EXERCISE AIM:
Extract all lines that hold "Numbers" from the records below.

SUPPLIED ENTRIES:
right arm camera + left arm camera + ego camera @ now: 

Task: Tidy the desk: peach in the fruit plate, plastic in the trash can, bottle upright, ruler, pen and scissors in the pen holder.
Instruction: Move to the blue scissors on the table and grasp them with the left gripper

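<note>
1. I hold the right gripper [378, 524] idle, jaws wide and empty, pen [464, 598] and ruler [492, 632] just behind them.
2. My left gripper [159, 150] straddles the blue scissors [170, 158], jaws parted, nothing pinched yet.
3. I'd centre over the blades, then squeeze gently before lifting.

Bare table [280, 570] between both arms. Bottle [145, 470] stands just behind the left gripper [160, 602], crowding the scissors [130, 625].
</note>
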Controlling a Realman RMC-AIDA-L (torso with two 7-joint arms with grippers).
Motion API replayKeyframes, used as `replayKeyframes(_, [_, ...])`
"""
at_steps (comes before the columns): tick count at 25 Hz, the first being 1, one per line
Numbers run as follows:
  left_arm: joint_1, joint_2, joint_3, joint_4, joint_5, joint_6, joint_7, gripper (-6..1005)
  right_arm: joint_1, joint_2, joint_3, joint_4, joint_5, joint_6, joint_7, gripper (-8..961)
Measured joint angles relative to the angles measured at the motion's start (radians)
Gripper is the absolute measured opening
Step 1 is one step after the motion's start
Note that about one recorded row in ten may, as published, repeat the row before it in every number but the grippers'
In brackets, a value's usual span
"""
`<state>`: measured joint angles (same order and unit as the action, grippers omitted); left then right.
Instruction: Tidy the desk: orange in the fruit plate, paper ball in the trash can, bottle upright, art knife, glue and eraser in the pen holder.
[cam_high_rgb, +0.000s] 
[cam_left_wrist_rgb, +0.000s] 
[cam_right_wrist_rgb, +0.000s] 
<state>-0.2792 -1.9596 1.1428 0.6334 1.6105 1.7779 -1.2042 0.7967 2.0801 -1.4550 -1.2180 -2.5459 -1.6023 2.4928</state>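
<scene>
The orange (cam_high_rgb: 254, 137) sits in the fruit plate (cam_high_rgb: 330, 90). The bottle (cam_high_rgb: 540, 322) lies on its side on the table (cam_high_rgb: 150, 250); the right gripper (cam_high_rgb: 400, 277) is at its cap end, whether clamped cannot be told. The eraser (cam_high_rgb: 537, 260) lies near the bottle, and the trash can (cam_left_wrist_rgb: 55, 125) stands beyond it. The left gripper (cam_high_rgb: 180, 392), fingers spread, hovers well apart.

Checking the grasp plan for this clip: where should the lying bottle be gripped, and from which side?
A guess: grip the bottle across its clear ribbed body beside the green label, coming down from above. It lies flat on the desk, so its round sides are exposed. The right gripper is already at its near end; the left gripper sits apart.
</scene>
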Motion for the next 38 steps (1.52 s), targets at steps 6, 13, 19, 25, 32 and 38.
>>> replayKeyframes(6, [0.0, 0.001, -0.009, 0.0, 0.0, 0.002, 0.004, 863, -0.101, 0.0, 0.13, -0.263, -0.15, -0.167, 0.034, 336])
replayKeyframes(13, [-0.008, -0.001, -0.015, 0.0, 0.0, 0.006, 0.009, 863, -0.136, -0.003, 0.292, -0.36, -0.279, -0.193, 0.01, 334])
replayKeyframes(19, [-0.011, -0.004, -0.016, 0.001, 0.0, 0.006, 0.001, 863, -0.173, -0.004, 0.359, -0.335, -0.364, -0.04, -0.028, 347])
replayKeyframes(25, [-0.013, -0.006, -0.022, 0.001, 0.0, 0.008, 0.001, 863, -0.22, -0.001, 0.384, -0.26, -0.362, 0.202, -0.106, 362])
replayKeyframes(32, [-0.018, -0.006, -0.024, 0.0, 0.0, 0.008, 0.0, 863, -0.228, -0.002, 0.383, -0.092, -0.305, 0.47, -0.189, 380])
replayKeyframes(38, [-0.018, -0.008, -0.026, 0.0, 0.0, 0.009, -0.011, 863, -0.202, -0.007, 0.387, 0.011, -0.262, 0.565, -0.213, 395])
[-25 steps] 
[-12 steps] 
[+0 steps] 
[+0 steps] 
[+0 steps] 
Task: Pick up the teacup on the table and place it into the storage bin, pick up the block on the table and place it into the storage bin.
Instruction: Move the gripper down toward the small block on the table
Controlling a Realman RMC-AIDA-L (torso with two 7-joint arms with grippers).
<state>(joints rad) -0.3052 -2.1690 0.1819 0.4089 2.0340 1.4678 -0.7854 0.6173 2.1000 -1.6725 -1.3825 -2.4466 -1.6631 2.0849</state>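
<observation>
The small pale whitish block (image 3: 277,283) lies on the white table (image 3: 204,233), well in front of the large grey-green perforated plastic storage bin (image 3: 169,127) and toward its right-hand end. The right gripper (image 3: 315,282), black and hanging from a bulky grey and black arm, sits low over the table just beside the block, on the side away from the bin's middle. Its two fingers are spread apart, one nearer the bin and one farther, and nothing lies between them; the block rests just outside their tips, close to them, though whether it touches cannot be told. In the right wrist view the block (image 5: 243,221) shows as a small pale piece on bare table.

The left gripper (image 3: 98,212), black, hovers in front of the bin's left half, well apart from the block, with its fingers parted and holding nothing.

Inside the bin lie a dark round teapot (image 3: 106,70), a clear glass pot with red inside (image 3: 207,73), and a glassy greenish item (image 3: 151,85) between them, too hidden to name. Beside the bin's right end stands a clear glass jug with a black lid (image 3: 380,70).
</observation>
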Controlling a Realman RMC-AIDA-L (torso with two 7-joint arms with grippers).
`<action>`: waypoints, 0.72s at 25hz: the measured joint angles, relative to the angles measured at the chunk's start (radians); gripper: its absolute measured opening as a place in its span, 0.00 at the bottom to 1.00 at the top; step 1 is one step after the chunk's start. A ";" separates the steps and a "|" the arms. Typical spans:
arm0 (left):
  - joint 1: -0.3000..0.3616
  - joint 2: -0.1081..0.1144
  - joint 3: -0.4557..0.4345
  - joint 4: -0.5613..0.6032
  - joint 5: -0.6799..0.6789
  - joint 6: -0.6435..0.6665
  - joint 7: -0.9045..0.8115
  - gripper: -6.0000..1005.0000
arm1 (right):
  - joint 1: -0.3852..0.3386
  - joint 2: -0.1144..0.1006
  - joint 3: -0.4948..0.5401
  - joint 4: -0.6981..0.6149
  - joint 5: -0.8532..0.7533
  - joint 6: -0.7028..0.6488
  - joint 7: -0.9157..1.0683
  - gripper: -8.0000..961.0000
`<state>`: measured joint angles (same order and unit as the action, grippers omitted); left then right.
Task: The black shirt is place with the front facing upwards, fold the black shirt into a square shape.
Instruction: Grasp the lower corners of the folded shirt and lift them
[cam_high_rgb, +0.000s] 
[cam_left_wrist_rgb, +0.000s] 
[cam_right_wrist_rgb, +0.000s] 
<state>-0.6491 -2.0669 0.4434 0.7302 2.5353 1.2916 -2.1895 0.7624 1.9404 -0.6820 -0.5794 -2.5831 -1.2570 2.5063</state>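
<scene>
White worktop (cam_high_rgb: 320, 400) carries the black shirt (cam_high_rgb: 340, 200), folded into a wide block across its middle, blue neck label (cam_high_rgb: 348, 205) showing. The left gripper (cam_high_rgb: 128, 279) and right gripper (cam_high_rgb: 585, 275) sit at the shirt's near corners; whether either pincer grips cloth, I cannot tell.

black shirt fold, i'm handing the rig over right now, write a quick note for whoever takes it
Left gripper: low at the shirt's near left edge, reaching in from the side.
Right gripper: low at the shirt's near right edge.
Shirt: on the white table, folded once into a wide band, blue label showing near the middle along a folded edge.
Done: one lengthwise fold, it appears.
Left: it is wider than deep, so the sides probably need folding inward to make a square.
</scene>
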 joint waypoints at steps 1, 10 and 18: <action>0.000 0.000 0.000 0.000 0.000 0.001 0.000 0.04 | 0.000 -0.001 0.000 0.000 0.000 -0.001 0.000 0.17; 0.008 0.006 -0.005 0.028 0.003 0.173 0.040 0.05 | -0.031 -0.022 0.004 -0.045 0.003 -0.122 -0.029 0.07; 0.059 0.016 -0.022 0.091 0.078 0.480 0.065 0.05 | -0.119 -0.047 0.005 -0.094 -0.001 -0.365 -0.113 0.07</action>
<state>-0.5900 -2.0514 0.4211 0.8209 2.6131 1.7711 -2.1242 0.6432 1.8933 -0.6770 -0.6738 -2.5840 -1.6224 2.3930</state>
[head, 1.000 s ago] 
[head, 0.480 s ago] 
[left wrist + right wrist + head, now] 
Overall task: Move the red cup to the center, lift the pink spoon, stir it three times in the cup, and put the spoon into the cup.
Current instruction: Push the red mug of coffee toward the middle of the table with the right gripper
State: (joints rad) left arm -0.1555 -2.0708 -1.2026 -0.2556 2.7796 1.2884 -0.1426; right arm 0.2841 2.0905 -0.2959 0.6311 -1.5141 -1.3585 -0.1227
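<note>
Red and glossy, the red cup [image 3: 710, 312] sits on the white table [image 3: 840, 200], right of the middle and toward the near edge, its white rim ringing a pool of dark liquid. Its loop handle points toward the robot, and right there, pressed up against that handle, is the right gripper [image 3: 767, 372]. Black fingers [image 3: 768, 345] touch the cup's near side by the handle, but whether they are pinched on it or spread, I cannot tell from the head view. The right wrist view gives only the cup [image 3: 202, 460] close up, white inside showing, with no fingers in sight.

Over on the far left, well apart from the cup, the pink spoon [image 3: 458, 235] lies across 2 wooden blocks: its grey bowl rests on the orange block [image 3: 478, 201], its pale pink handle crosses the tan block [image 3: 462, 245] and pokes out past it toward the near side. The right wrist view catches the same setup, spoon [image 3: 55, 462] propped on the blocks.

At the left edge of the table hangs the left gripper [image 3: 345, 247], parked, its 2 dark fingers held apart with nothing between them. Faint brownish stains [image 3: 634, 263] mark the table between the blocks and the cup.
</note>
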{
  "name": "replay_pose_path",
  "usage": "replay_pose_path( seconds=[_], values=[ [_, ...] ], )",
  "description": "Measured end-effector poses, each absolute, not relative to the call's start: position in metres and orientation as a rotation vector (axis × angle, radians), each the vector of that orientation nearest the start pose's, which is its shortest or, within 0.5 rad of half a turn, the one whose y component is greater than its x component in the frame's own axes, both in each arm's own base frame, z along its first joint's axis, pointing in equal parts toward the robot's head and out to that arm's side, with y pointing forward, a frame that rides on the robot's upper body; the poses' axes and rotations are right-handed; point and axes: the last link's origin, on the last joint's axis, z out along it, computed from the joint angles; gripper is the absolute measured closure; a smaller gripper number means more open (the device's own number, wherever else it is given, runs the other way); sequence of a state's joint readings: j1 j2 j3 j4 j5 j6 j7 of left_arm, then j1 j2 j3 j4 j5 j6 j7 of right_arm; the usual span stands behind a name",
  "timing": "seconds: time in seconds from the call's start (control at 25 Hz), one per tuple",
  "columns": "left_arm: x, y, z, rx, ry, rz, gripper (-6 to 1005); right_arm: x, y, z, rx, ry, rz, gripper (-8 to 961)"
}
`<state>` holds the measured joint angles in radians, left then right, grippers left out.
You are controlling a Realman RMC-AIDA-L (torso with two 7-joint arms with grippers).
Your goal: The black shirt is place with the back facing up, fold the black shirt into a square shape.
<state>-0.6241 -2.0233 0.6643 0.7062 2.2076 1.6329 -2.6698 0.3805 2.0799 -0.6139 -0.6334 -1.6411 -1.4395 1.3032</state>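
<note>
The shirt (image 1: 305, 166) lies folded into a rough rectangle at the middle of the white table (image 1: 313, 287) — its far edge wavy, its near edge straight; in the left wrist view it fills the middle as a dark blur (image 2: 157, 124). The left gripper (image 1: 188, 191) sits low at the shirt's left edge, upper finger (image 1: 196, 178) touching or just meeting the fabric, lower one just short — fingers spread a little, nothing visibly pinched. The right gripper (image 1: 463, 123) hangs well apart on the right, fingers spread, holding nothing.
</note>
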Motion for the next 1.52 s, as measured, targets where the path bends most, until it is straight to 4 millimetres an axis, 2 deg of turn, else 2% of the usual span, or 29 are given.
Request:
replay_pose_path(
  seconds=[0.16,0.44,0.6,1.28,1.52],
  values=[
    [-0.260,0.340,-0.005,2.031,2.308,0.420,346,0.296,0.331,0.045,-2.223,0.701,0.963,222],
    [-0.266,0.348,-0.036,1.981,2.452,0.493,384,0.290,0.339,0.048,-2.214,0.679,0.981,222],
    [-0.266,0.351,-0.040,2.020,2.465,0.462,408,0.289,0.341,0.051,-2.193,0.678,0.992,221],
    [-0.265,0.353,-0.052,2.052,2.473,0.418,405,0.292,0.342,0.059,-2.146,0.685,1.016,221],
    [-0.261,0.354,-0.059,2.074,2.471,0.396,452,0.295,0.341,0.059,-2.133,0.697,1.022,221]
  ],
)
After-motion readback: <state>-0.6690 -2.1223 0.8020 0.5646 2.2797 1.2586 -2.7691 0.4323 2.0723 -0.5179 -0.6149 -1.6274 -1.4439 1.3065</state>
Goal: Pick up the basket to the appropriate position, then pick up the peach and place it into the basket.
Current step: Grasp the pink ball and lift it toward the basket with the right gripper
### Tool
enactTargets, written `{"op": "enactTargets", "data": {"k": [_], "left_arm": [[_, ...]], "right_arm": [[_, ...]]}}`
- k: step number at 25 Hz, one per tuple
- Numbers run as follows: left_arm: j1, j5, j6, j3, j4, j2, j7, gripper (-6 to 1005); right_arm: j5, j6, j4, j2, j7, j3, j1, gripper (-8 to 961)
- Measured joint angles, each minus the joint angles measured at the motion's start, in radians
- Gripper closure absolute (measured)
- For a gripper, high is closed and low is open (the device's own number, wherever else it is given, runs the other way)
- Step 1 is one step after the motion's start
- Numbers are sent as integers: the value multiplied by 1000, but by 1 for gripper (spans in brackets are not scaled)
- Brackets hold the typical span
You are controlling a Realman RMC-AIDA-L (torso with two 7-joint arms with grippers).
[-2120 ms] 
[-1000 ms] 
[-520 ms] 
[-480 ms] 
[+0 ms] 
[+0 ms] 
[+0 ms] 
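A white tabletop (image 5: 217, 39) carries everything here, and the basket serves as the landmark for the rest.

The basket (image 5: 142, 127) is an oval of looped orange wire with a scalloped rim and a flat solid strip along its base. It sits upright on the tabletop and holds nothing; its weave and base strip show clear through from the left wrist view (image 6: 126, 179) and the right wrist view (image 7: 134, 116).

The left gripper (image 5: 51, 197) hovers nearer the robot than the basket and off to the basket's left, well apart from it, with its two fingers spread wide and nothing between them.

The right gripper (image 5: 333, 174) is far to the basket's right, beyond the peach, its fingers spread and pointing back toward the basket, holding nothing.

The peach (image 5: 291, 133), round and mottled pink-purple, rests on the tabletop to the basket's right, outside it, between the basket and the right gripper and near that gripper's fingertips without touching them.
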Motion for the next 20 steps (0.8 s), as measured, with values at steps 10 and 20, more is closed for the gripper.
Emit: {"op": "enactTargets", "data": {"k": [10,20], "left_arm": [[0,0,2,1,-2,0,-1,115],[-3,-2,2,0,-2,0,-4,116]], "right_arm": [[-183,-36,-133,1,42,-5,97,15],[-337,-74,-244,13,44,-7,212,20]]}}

PROBLEM SOLUTION:
Numbers run as follows:
- Numbers run as follows: left_arm: j1, j5, j6, j3, j4, j2, j7, gripper (-6 to 1005); right_arm: j5, j6, j4, j2, j7, j3, j1, gripper (-8 to 961)
- Numbers are sent as integers: the value multiplied by 1000, but by 1 for gripper (spans in brackets are not scaled)

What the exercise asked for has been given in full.